Der Steuerberater betreute seinen Mandanten bereits seit mehreren Jahren. Dieser war an mehreren Kapital- und Personalgesellschaften beteiligt. Nachdem der Bundestag im Jahre 2000 das Gesetz zur Senkung der Steuersätze und zur Reform der Unternehmensbesteuerung (StSenkG) beschlossen hatte, riet ihm der Steuerberater zu einer Ausschüttung der Gewinne im Dezember 2001. Dies geschah vor dem Hintergrund, dass aufgrund der vorgenommenen Gesetzesänderung keine Anrechnung der Körperschaftssteuer auf die Einkommenssteuer mehr erfolgte. Der Steuerberater wies seinen Mandanten darauf hin, dass bei einer Ausschüttung der Gewinne die Einkommenssteuerbelastung infolge der noch bestehenden Anrechung nicht nennenswert sei. Auf die gleichzeitig zu entrichtete Kirchensteuer wies er ihn nicht hin. Nachfolgend musste der Mandant aufgrund der Ausschüttung 28.601,06 Euro Kirchensteuer bezahlen. Er fordert, dass ihm sein Steuerberater diesen Schaden ersetzen soll.
Das Oberlandesgericht Düsseldorf gab der Klage statt.
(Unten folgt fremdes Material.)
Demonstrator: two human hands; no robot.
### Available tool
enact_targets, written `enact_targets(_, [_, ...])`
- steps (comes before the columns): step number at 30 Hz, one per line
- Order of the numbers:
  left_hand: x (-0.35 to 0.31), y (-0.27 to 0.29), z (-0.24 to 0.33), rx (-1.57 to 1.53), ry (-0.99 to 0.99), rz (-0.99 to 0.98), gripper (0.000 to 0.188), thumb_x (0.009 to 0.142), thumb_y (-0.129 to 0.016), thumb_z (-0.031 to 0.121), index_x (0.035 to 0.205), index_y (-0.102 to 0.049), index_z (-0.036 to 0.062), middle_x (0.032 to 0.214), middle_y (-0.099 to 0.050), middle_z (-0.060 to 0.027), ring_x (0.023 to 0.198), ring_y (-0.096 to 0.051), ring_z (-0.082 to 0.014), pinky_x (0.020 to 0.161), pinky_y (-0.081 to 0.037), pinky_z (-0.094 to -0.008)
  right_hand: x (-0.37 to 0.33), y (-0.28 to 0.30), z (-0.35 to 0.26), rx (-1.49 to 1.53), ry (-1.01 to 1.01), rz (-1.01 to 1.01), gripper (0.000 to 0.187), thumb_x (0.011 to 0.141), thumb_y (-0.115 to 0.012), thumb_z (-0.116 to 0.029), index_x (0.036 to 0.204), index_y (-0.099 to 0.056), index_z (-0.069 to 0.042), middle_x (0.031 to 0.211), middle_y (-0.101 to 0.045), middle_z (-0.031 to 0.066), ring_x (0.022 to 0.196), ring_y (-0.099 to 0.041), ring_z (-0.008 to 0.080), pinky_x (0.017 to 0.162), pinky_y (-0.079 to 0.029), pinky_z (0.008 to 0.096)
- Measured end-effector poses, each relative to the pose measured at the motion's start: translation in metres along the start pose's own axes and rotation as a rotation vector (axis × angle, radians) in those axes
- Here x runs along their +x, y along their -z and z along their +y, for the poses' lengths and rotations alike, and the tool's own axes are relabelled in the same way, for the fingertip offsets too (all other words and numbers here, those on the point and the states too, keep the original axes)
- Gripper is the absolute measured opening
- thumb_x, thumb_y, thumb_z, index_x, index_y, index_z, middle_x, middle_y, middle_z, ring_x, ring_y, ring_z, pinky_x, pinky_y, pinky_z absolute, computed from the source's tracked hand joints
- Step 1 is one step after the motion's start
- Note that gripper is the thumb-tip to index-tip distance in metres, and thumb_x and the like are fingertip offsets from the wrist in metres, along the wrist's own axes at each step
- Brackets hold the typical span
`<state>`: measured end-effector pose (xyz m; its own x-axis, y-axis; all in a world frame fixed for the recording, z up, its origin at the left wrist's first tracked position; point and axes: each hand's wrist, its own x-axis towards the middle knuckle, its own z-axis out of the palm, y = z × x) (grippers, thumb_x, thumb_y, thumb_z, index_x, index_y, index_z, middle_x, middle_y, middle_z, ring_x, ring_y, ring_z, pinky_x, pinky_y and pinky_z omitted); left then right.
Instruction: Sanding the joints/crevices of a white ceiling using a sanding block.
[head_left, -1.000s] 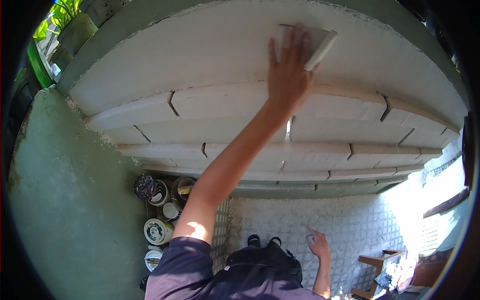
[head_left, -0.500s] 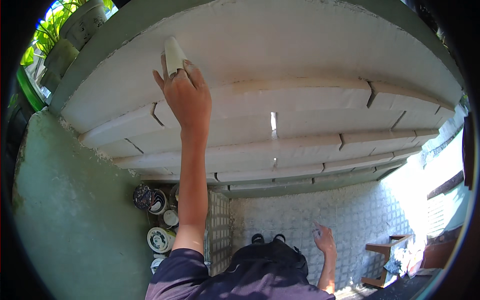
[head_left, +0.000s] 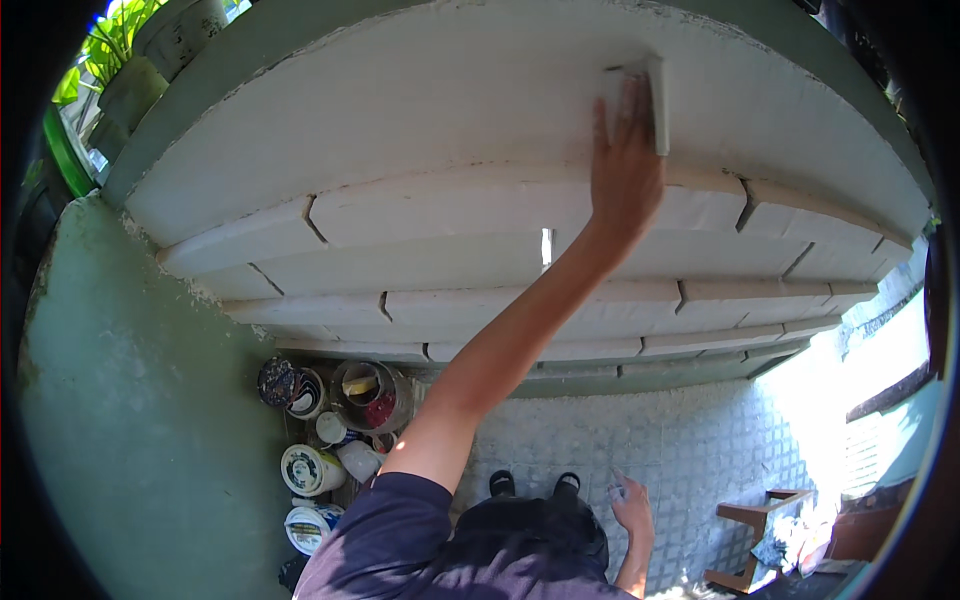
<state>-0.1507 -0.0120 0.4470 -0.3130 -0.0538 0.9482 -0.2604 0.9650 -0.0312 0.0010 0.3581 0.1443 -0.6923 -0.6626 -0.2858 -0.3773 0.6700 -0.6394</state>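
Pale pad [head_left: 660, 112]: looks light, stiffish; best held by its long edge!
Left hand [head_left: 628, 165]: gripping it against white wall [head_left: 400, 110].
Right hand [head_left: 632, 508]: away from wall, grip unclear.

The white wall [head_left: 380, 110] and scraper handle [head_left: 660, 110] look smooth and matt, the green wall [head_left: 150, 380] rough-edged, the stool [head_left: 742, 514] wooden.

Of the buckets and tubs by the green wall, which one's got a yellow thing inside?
The wide, open greyish bucket, largest of the group: the yellow thing shows inside it, near a red patch. No yellow thing shows inside the others.
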Motion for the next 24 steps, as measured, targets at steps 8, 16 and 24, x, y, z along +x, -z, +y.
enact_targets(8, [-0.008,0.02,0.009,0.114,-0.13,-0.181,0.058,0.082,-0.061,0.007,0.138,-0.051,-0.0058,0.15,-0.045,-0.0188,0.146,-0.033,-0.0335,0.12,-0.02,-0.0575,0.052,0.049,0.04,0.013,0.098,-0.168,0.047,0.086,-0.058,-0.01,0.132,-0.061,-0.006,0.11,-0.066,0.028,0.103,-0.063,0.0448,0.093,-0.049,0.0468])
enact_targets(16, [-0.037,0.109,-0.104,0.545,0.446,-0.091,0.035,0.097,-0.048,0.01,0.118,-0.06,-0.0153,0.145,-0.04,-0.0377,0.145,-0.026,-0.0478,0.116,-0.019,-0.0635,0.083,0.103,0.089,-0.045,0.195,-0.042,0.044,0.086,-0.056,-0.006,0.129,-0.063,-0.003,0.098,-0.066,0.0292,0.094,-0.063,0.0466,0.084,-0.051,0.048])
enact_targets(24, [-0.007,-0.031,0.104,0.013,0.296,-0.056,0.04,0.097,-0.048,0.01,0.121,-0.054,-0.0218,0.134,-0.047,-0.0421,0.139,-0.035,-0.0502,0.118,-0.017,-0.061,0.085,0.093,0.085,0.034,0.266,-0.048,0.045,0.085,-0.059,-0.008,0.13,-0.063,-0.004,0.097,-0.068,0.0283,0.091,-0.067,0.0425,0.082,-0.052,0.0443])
Ein Steuerberater sei aufgrund des mit seinem Mandanten abgeschlossenen Beratervertrages zu einer umfassenden Aufklärung über alle bedeutsamen steuerlichen Fragen verpflichtet. Er müsse ihn generell auch auf die zu entrichtende Kirchensteuer hinweisen. Dies gelte vor allem dann, wenn diese in beträchtlicher Höhe anfalle.